Give again, unaltered, the lines of the listing below that run from the line having "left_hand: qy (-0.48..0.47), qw" through the line having "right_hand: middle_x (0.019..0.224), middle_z".

-------

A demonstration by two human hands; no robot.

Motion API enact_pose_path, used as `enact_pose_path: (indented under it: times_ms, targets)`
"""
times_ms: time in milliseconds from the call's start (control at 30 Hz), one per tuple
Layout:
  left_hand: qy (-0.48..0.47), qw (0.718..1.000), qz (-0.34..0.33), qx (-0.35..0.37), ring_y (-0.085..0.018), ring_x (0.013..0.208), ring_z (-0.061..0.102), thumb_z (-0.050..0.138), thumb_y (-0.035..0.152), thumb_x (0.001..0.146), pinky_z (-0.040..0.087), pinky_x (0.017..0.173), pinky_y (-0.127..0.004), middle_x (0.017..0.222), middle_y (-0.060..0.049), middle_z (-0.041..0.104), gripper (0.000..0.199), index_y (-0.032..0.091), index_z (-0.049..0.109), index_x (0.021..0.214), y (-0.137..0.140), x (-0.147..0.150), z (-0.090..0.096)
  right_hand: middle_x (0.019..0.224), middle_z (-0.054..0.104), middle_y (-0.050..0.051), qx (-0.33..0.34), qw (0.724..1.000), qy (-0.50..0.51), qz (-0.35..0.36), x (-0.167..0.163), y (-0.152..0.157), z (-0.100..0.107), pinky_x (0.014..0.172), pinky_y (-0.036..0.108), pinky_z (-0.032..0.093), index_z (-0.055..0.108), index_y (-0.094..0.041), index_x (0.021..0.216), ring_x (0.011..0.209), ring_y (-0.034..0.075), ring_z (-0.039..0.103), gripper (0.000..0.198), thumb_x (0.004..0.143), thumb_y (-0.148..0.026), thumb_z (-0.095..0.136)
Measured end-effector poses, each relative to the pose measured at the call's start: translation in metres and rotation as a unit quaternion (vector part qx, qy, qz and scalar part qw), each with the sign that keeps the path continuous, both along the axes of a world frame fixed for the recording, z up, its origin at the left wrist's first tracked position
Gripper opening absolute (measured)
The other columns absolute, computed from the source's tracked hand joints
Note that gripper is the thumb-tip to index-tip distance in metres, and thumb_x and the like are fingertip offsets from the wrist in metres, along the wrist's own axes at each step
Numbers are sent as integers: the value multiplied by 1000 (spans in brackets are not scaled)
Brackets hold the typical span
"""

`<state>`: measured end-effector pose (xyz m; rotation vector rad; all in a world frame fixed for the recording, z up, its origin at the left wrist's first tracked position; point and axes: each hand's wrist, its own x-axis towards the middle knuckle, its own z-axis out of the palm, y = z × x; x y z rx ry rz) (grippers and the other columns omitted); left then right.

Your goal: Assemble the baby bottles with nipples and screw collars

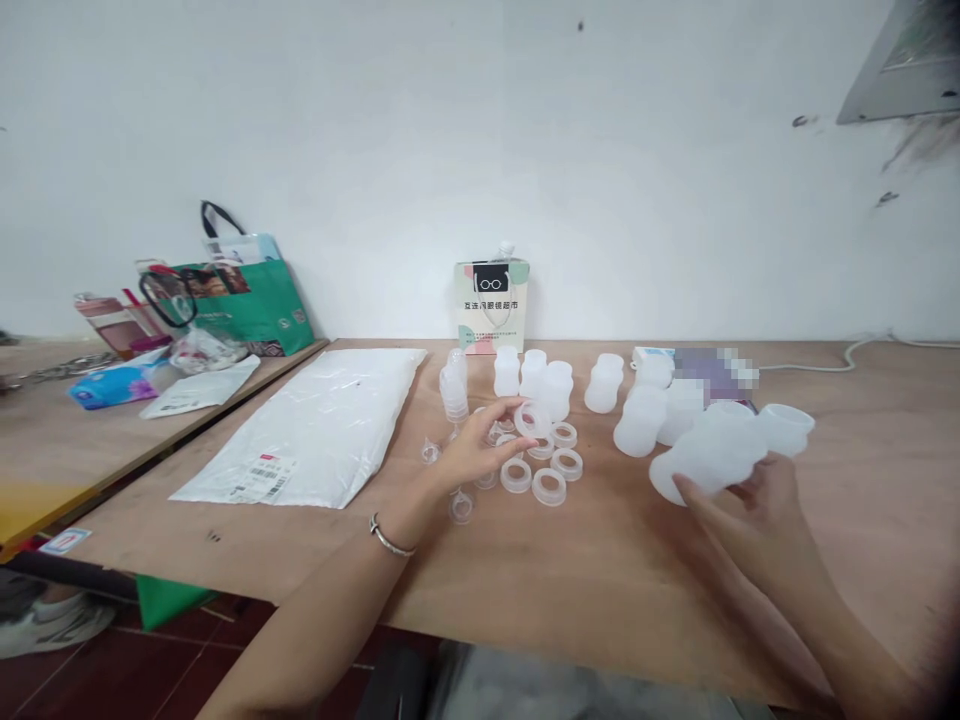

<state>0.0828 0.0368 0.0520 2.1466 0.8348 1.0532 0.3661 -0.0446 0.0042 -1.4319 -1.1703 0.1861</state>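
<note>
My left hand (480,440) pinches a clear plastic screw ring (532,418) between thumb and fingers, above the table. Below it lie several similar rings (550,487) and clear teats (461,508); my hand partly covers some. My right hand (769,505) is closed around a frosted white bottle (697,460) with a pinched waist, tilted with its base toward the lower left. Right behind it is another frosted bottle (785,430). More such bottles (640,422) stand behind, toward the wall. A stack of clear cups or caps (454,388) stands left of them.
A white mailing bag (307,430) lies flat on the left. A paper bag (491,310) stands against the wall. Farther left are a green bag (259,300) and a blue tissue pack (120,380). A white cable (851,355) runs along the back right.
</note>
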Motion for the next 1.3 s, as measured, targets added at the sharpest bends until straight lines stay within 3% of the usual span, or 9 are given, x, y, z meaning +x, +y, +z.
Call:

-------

• **Response box**:
  left_hand: qy (-0.48..0.47), qw (0.718..1.000), qz (-0.34..0.33), qx (-0.35..0.37), ring_y (-0.085..0.018), ring_x (0.013..0.208), ring_z (-0.061..0.102), thumb_z (-0.050..0.138), thumb_y (-0.035..0.152), thumb_x (0.001..0.146), pinky_z (-0.040..0.087), pinky_x (0.017..0.173), pinky_y (-0.127..0.004), middle_x (0.017..0.222), middle_y (-0.060..0.049), middle_z (-0.041..0.104), gripper (0.000..0.199), index_y (-0.032..0.091), index_z (-0.049..0.109), index_x (0.021..0.214), y (-0.137..0.140), x (-0.147..0.150), z (-0.090..0.096)
  right_hand: middle_x (0.019..0.224), middle_z (-0.054..0.104), middle_y (-0.050..0.051), qx (-0.33..0.34), qw (0.724..1.000), qy (-0.50..0.51), qz (-0.35..0.36), x (-0.167..0.163), y (-0.152..0.157), z (-0.100..0.107), pinky_x (0.014..0.172), pinky_y (-0.036..0.108), pinky_z (-0.032..0.093), index_z (-0.055..0.108), index_y (-0.094..0.041), index_x (0.021..0.216), ring_x (0.011..0.209), ring_y (-0.034..0.075), ring_z (-0.039..0.103), gripper (0.000..0.198), thumb_x (0.004..0.143), thumb_y (-0.148..0.026), thumb_z (-0.095..0.136)

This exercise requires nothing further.